Quando finalmente se foram, bem depois do meio-dia, antes de jogar-se na cama limpou devagar os sapatos com uma toalha de rosto que jogou no cesto de roupa suja. Foi o neon, repetiu andando pelo quarto, aquelas luzes verdes, violeta e vermelhas piscando em frente à boate, foi o neon maligno da Sexta-Feira Santa, quando o diabo se solta porque Cristo está morto, pregado na cruz. Quando apagou a luz, teve tempo de ver¬se no espelho da penteadeira, maquilagem escorrida pelo rosto todo, mas um ar de triunfo escapando do meio dos cabelos soltos.

Acordou no Sábado de Aleluia, manhã cedo, campainha furando a cabeça dolorida.
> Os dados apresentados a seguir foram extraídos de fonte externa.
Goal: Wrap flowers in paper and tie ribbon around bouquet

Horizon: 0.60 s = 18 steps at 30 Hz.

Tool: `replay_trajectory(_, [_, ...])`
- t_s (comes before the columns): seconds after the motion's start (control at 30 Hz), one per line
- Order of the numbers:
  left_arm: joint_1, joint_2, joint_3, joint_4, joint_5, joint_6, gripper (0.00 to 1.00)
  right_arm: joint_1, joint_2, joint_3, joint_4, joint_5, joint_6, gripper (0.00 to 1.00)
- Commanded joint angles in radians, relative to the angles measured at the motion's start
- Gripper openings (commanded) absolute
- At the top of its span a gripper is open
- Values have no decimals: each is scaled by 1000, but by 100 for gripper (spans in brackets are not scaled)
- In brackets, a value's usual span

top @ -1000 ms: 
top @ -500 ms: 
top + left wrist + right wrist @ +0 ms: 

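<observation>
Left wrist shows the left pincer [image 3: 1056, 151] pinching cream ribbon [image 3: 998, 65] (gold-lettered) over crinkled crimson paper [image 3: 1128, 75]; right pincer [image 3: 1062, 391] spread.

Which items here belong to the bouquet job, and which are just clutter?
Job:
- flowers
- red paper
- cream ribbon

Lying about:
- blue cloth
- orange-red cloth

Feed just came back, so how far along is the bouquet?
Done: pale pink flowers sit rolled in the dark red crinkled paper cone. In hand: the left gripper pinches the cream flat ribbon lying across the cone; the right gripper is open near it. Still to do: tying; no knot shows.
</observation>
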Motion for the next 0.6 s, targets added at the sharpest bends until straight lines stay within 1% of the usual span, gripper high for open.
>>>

Ele estava parado no corredor, dúzia de rosas vermelhas e um ovo de Páscoa nas mãos, sorriso nos lábios pálidos. Não era preciso dizer nada. Só sorrir também. Mas ela não sorria quando disse:

― Vai embora. Acabou.

Ele ainda tentou dizer alguma coisa, aquele ridículo terno cinza. Chegou mesmo a entrar um pouco na sala antes que ela o empurrasse aos gritos para fora, quase inteiramente nua, a não ser pelas meias de seda e os sapatos vermelhos de saltos altíssimos. Havia um cheiro de cigarro e bebida e gozo entranhado pelos cantos do apartamento, a cara de ressaca dela, manchas roxas de chupões no colo. Pela primeira, única e última vez ele a chamou muitas vezes de puta, puta vadia, puta escrota depravada pervertida. Jogou o ovo e as rosas vermelhas na cara dela e foi embora para sempre.
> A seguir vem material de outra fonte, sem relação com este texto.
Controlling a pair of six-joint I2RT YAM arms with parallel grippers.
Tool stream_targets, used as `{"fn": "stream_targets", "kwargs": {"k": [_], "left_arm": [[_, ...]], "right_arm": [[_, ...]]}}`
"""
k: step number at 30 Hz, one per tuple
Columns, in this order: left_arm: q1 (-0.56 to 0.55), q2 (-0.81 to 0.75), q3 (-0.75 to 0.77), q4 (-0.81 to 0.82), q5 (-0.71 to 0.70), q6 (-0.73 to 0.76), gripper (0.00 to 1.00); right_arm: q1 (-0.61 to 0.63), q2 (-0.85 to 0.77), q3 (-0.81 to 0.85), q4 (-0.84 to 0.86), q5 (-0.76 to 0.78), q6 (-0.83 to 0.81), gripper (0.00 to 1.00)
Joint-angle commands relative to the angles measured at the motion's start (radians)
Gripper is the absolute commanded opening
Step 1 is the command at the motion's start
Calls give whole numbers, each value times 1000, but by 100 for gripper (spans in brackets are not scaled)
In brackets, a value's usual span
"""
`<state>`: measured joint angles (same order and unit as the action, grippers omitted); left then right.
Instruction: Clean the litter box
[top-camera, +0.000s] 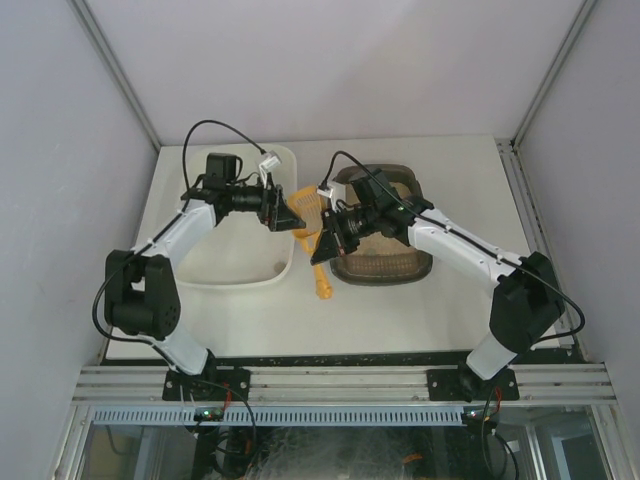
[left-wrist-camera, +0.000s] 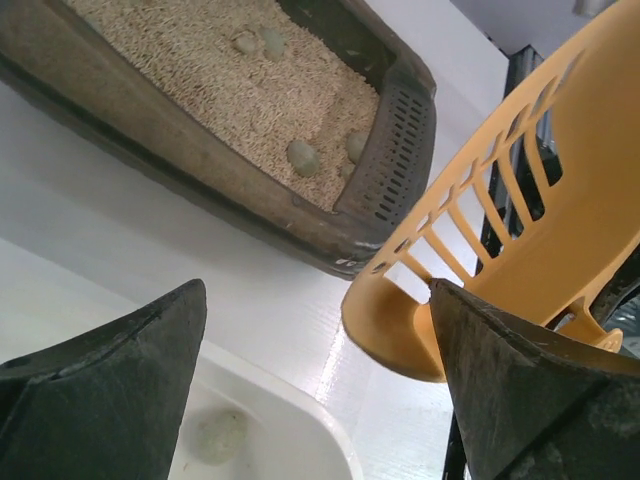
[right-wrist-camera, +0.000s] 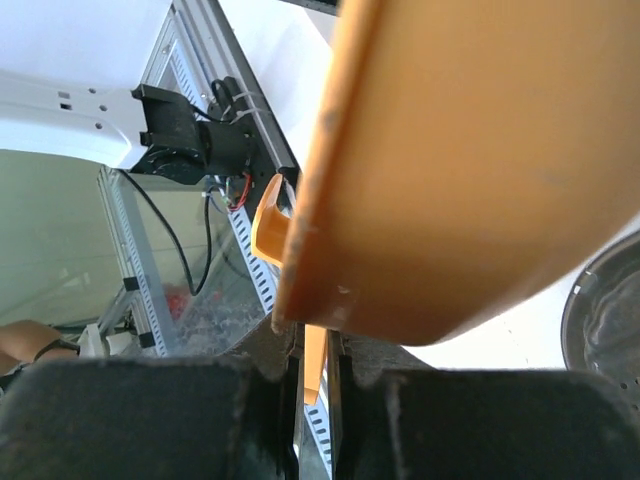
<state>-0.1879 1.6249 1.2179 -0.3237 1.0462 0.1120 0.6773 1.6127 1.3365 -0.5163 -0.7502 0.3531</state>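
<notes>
While your right gripper (right-wrist-camera: 315, 385) clamps its jaws on the orange slotted plastic scoop (left-wrist-camera: 560, 200), your left gripper (left-wrist-camera: 318, 300) holds its jaws wide beside it.

overall light: bright, even and diffuse in the top view; the source itself is not seen.
table (top-camera: 400, 310): rendered almost white; surface detail is washed out.
shadows: soft, faint shadows are cast beneath the arms and beside the white tub (top-camera: 240, 255).
litter box (left-wrist-camera: 200, 150): sharply resolved in the left wrist view; single grains are distinguished; the outer wall is shaded.
glare: a pale sheen is noted on the table below the litter box.
left gripper (left-wrist-camera: 318, 290): the fingers (left-wrist-camera: 110, 390) are recorded dark and slightly soft.
scoop (right-wrist-camera: 480, 170): heavily blurred by closeness in the right wrist view.
right gripper (right-wrist-camera: 315, 390): underexposed, out of focus.
</notes>
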Motion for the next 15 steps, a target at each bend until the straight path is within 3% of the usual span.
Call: {"fn": "stream_targets", "kwargs": {"k": [1, 3, 5, 12, 15], "left_arm": [[-20, 33, 96, 30, 114, -31, 94], [-23, 60, 123, 30, 175, -67, 89], [-26, 81, 148, 30, 229, -89, 76], [-39, 168, 232, 28, 427, -188, 2], [-43, 181, 236, -5, 434, -191, 0]], "right_arm": [[3, -20, -6, 66, -102, 12, 0], [-1, -11, -11, 72, -130, 16, 0], [-6, -3, -15, 71, -139, 14, 0], [-34, -1, -34, 92, -141, 35, 0], [-49, -13, -46, 94, -114, 50, 0]]}}
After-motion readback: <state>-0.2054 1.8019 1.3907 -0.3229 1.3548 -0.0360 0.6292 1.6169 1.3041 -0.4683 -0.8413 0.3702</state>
Só então ela sentou para tirar os sapatos. Na carne dos tornozelos inchados, as pulseiras tinham deixado lanhos fundos. Havia ferimentos espalhados sobre os dedos. Tomou banho muito quente, arrumou a casa toda antes de deitar-se outra vez ― o broche de brilhantes tinha desaparecido, mas que importava: era falso ―, tomar dois comprimidos para dormir o resto do sábado e o domingo de Páscoa inteiros, acordando para comer pedaços de chocolate de ovo espatifado na sala.

Segunda-feira no escritório, quando a viram caminhando com dificuldade, cabelos presos, vestida de marrom, gola fechada, e quiseram saber o que era ― um sapato novo, ela explicou muito simples, apertado demais, não é nada. Voltavam a doer, os ferimentos, quando ameaçava chuva. E ao abrir a terceira gaveta do armário para ver o papel de seda azul-clarinho guardando os sapatos, sentia um leve estremecimento. Tentava ― tentava mesmo? ― não ceder. Mas quase sempre o impulso de calçá-los era mais forte. Porque afinal, dizia-se, como num conto de Sônia Coutinho, há tantas sextas-feiras, tantos luminosos de neon, tantos rapazes solitários e gostosos perdidos nesta cidade suja... Só pensou em jogá-los fora quando as varizes começaram a engrossar, escalando as coxas, e o médico então apalpou-a nas virilhas e depois avisou quê.